Bruce A. Austin, PhD, director of RIT Press at the Rochester Institute of Technology, makes a living from words, be it writing for – or editing – scholarly reviews and academic texts or in his weekly blog. He’s also been known to enjoy clever word play via email. On the side, he writes about and deals in antiques and is an aficionado of the American Arts and Crafts Movement.
How long have you been at Rochester Institute of Technology and what have you done there?
I began teaching public speaking, small group problem-solving and mass communications at RIT in 1976. Later, I taught everyone’s mouth-watering favorite, the enticingly titled “Quantitative Research Methods.” While holding an endowed professorship, I created a series of international conferences about moving image preservation, access and use – “Fast Rewind: The Archaeology of Moving Images”- and an exhibition and catalog on American Arts and Crafts in Western New York.

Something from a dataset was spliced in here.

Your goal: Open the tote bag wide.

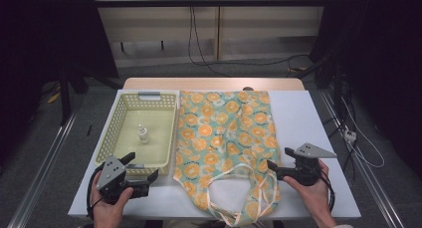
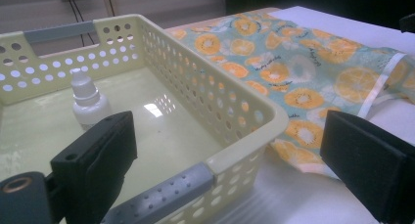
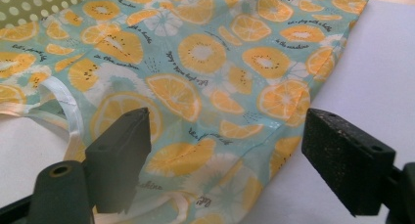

Later, as chair of the department of communication, we created three undergraduate and one graduate degree programs. Early on, my research focused on the audiences for mediated communications, especially theatrical film audiences; methodologically, I would have been described as one of the “quants.” More recently, I developed a two-gallery exhibition of midcentury ceramics created by Frans Wildenhain and wrote the accompanying catalog. Currently, I’m in my fifth year as director at RIT Press, the institute’s scholarly book publishing enterprise.
Tell us about the kinds of books RIT Press publishes.
We are a not-for-profit university press, and we began in 2001 focused on publishing books associated with printing, design, typography and related subjects. About ten years ago, we broadened our editorial scope to include scholarly research in all academic disciplines, as well as books of regional interest, such as the New York State Museum’s Art for the People: Decorated Stoneware from the Weitsman Collection, which we distribute. Recently we completed a very successful Kickstarter campaign to support republishing an important but out-of-print title – Vignelli: From A to Z – and will soon publish an exact reprint of a pretty obscure Aldous Huxley essay.
We just published a biography of an important American wildlife artist, Arthur Singer, and a chapbook-format profile of Jeannette
Klute and her color photography discoveries, especially the dye transfer color process. Forthcoming is the fourth title in our Comics Monograph series and two museum exhibition catalogs, one on an Abstract Surrealist and the other a quite famous Impressionist. The Press is co-sponsor of the longest running regional annual Antiquarian Book Fair in the United States – this year on September 9 – and we are organizing and sponsoring an April 2018 conference about photography titled PhotoHistory/PhotoFuture.
In my view, today is the best time to be in publishing since Gutenberg. Opportunities are unlimited, resources unparalleled and options unrivaled. I’m perfectly aware of the gloom and doom forecasts; they’re not new, we’ve heard them for the past century. The fundamental requirements for publishing persist: content and customers. And that’s what and who we focus on.
What’s the best part of your job?
Throughout my RIT career, I get to work with bright, talented, creative and ambitious scholars and professionals, and we share a passion for inventing and producing excellence in education, discovery, scholarship and publishing. And I get paid for that. Pretty good gig.
What are you reading – for fun, not for your job – right now?
Kenneth Bindas’s Modernity and the Great Depression, Peter Buse’s The Camera Does the Rest, James Jacobs’ Detached America and the memoir of the “father” of the American shopping mall, Victor Gruen. Although I never read fiction, I just started Richard Russo’s Everybody’s Fool; I got hooked on him with his earlier novel about college professors, Straight Man; every word is accurate and true. Academe, you know, it’s the petri dish for eccentricity and idiosyncrasy; mostly for the better.
In your spare time, you have a side job writing for The New York-Pennsylvania Collector. What do you do for them?
Show coverage, some auction coverage, features and book reviews. I’ve written for them through three publishers and for 30-plus years. I doubt there will be any journalism awards for my work, but it’s a great opportunity and a very nice break from the stiffer, more formal scientific scholarly writing or [shudder] administrative academic reports. And, as a part-time dealer and a collector, writing for the paper matches my interests in the same way as, much earlier, being a movie critic for a radio station dovetailed with my academic interests. It’s another pretty good gig.
Describe, Twitter-style, your forthcoming book marking the tenth anniversary of RIT’s Imagine Festival.
I’m a little worried about intruding on the president’s monopoly. Here it goes: From backstory to front story, four chapters in a photo-heavy hardcover text reveal how the nation’s premiere, interactive innovation and creativity festival drawing 30,000 people annually to RIT’s campus was successfully initiated and now moves into its second decade. Available April 2018.
Baking or cooking?
I’m a very, very good bakery customer and an appreciative restaurant patron. I do not claim an especially sophisticated palate. And am neither a baker nor a chef, for which many are grateful.